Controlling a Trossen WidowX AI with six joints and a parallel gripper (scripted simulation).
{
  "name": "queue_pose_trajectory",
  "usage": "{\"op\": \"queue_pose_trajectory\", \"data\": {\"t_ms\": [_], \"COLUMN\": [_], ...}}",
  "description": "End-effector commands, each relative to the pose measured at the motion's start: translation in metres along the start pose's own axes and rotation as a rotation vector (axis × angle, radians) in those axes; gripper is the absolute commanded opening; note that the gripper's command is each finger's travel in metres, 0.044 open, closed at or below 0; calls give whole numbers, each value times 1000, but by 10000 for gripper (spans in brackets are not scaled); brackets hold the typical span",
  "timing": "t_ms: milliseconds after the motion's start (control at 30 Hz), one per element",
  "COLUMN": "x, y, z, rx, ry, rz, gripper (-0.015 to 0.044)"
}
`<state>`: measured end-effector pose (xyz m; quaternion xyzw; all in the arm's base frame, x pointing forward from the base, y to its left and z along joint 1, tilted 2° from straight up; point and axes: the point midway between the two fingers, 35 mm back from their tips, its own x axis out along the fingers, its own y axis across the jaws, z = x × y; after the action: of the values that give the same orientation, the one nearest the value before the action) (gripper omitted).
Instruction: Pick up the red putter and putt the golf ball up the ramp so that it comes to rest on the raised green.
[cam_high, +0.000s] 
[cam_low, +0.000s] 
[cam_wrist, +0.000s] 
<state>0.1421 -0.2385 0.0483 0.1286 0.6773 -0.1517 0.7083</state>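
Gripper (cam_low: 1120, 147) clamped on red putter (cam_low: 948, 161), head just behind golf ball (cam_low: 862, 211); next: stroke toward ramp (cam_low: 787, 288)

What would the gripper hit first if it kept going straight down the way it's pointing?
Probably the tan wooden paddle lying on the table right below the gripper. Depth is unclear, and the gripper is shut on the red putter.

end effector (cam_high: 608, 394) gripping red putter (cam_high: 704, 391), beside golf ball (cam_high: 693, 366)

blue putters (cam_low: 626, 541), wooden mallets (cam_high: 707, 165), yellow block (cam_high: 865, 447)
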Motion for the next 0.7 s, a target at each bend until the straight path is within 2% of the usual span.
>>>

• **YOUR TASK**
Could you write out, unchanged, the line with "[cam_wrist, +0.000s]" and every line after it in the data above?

• **FINISHED TASK**
[cam_wrist, +0.000s] 
<state>0.1421 -0.2385 0.0483 0.1286 0.6773 -0.1517 0.7083</state>
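Gripper (cam_low: 1120, 147) clamped on red putter (cam_low: 948, 161), head just behind golf ball (cam_low: 862, 211); next: stroke toward ramp (cam_low: 787, 288)

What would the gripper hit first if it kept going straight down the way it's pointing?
Probably the tan wooden paddle lying on the table right below the gripper. Depth is unclear, and the gripper is shut on the red putter.

end effector (cam_high: 608, 394) gripping red putter (cam_high: 704, 391), beside golf ball (cam_high: 693, 366)

blue putters (cam_low: 626, 541), wooden mallets (cam_high: 707, 165), yellow block (cam_high: 865, 447)
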Motion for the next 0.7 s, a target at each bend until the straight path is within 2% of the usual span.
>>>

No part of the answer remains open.